The Big Five

Highly infectious types of illnesses

Shigella

The illness caused by Shigella accounts for less than 10% of the reported outbreaks of food-borne illness in this country. Shigella rarely occures in animals, usually occures within humans. Associated foods: Salads, raw vegetables, milk & dairy products.


Salmonella

Most people infected by Salmonella develop diarrhea, fever, and abdominal cramps 12 to 72 hours after infected. Illness usually lasts 4 to 7 days and most people recover without treatment. Children are the most likely to get Salmonellosis. Preventation for Salmonella is do not eat raw or uncooked eggs. Raw eggs may be used in some foods such as homemade hollandaise sauce.


E Coli.

E. coli can get into meat during processing. If the infected meat is not cooked to 160°F (71°C), the bacteria can survive and infect you when you eat the meat. Raw milk or dairy products. Bacteria can spread from a cow's udders to its milk. May cause bloody diarrhea, stomach cramps, vomiting. Most people get better in about a week.

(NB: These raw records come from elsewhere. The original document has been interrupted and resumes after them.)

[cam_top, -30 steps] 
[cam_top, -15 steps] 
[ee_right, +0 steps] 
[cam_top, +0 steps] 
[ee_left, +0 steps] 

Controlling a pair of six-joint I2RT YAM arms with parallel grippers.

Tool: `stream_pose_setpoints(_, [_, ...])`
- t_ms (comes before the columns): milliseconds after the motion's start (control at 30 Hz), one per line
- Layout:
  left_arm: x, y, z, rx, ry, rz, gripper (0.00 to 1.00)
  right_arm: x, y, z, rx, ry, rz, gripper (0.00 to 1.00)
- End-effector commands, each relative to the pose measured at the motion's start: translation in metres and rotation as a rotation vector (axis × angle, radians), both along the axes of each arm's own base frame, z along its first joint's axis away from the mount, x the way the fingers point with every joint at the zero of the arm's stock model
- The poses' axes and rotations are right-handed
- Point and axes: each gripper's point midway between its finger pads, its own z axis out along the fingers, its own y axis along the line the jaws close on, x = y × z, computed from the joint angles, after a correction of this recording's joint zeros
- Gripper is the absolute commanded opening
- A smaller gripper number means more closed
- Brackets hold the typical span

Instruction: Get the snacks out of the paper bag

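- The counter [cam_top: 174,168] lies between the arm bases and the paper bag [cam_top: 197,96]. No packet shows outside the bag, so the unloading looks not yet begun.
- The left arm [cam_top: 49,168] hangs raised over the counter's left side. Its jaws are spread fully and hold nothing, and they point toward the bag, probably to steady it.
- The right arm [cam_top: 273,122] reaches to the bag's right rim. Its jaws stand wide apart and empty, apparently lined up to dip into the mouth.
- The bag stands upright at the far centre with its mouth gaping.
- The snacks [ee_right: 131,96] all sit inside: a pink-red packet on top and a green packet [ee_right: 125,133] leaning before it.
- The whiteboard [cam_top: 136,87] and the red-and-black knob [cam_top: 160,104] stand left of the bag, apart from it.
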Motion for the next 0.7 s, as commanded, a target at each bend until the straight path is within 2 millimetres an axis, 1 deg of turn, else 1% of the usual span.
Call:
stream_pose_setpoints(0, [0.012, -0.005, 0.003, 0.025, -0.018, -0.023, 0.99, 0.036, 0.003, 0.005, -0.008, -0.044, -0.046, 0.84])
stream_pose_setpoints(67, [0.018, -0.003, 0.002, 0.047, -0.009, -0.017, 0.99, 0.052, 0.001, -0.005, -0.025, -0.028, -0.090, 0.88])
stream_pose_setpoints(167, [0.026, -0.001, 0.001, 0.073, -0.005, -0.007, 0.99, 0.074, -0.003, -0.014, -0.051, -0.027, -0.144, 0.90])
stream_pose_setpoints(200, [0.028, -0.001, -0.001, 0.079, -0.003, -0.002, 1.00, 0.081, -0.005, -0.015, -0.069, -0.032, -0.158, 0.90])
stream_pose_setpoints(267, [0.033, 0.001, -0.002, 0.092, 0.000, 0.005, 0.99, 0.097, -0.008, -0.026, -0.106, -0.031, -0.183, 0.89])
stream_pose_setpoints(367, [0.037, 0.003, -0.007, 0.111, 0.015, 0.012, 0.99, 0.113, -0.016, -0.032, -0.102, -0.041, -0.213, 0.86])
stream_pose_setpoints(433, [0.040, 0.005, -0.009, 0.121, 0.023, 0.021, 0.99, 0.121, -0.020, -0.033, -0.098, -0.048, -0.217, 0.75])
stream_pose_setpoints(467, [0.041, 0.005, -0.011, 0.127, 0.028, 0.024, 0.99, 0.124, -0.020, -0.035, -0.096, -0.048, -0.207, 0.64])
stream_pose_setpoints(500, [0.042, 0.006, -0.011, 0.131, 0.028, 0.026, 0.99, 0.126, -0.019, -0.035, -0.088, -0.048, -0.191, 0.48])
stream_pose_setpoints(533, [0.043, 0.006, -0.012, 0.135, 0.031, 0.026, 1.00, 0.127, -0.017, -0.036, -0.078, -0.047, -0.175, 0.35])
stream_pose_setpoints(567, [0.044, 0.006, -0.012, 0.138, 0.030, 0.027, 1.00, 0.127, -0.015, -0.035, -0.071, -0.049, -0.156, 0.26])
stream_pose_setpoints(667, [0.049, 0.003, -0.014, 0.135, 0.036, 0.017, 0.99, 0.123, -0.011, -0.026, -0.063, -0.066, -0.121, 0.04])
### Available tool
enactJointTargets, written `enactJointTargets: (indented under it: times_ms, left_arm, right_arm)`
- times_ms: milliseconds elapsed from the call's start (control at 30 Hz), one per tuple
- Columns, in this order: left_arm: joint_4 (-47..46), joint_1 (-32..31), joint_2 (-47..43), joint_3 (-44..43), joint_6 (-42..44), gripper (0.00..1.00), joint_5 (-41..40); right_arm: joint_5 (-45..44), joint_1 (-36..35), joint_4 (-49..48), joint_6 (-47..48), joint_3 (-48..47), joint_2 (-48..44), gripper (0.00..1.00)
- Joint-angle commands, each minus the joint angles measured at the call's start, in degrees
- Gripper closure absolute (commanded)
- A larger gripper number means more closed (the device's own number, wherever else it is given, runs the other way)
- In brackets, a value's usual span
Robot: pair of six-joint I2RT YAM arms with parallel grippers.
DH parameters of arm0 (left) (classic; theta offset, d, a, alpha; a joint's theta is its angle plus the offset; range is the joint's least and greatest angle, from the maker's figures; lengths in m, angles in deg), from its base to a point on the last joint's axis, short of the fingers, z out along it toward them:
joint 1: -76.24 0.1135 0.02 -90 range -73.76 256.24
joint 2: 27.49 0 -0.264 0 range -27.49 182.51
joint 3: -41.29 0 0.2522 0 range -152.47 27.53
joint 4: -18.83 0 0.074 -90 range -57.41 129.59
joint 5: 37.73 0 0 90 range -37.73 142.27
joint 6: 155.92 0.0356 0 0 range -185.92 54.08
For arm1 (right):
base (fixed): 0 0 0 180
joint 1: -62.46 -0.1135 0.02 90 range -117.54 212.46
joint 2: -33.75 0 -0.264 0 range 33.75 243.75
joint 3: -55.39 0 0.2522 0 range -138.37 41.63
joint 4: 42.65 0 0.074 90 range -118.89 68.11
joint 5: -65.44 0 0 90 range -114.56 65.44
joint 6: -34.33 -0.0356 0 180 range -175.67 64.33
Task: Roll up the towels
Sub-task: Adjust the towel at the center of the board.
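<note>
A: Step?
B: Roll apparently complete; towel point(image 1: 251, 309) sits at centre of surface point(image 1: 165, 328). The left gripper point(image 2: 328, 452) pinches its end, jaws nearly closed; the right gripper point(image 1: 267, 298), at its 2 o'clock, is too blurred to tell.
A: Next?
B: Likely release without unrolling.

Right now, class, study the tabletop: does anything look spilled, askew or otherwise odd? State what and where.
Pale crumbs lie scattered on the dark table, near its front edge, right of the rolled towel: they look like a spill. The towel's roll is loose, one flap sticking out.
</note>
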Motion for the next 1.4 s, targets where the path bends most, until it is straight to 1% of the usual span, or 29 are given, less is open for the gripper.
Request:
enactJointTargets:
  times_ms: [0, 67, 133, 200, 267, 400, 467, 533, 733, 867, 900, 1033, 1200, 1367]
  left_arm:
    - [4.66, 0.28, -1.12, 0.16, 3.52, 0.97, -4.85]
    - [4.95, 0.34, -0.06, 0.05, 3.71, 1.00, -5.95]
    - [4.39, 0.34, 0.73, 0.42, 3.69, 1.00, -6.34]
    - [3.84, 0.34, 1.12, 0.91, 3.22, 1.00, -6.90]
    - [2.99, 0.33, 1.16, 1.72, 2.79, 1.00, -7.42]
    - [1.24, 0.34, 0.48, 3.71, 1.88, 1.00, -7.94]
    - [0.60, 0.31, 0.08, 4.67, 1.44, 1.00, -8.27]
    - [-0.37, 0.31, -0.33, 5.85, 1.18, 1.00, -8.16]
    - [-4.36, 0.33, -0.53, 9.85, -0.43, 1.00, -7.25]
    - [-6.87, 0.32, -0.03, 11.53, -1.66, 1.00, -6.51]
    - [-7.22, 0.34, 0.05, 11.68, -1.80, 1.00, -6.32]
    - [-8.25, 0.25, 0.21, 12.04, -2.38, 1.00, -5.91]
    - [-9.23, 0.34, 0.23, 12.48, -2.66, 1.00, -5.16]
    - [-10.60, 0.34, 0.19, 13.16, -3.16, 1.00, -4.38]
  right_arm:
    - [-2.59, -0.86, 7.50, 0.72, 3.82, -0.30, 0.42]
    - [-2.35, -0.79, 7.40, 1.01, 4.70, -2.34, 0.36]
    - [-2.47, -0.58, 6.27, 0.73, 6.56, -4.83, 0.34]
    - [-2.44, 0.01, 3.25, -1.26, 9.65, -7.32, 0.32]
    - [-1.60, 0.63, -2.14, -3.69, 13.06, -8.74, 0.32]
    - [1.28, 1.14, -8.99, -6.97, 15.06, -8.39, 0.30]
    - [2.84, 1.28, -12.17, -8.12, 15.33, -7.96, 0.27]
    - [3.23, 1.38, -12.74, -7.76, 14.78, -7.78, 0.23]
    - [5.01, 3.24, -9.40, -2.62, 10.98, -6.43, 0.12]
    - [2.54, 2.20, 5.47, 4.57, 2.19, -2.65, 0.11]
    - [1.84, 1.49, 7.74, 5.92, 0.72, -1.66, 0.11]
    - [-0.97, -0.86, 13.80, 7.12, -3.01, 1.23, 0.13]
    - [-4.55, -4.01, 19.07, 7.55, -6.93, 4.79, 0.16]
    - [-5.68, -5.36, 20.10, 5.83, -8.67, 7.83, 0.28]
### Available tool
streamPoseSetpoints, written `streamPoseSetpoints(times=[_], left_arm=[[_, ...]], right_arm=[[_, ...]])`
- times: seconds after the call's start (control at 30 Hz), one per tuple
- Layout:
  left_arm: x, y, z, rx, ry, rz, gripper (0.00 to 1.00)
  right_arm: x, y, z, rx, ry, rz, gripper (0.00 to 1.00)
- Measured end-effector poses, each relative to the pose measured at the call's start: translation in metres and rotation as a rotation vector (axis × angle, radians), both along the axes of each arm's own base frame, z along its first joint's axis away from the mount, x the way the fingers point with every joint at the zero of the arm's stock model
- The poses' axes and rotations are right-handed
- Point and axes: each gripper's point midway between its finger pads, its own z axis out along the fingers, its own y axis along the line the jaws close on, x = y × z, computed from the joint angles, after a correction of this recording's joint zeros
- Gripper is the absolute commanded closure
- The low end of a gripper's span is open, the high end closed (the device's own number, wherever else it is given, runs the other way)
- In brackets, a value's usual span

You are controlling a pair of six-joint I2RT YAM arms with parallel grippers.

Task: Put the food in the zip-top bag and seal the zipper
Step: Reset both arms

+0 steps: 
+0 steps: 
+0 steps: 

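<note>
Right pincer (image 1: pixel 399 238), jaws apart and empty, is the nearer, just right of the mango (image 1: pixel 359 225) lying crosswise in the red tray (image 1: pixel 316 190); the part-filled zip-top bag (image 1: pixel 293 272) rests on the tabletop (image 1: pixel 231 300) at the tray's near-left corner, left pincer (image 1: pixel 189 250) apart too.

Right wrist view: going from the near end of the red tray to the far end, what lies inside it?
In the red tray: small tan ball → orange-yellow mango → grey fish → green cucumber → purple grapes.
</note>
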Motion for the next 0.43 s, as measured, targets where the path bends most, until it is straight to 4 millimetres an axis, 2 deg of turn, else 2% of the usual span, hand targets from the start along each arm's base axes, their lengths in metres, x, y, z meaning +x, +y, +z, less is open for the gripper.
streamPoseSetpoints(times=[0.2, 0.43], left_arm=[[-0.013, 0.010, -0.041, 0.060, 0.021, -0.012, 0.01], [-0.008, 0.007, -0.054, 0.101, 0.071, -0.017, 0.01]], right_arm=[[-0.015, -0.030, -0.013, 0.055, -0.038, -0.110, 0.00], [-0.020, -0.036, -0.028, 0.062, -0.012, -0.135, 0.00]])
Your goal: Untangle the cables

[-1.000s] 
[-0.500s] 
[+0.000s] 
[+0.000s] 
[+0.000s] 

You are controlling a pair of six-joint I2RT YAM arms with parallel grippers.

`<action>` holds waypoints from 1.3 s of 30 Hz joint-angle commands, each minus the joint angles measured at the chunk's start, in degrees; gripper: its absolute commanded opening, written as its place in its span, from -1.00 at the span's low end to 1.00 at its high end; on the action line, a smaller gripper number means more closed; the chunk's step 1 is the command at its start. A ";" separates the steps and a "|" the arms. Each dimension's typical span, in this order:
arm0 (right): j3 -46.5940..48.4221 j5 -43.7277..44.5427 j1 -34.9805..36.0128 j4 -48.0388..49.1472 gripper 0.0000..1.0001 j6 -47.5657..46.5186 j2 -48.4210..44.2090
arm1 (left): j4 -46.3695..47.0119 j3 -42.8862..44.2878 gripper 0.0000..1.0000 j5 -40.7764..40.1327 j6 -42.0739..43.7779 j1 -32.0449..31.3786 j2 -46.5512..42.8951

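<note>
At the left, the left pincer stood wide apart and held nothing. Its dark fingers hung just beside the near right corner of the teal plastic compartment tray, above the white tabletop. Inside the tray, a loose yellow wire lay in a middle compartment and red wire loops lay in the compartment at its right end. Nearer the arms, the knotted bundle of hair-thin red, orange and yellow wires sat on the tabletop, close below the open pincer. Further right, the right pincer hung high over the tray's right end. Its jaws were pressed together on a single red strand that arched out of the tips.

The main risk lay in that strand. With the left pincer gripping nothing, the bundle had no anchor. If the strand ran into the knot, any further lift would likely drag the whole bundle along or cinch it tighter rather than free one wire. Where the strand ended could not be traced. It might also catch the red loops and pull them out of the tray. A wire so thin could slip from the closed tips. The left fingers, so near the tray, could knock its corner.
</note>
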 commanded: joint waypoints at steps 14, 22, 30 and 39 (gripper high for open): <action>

They often don't see a doctor and don't know that E. coli caused their problems.


Hepatitis A

Hepatitis, including hepatitis A, hepatitis B, and hepatitis C, are distinct diseases that affect the liver and have different hepatitis symptoms and treatments. Other causes of hepatitis include recreational drugs and prescription medications. Hepatitis type is determined by laboratory tests. Can cause
  • Loss of appetite
  • Nausea and vomiting
  • Diarrhea


Norovirus

Noroviruses are a group of viruses that cause inflammation of the stomach and large intestine lining. Noroviruses are sometimes called food poisoning, because they can be transmitted through food that's been contaminated with the virus. People become infected with noroviruses when they eat food or drink liquids that have been contaminated; raw or undercooked oysters and raw fruits and vegetables have been implicated in some outbreaks.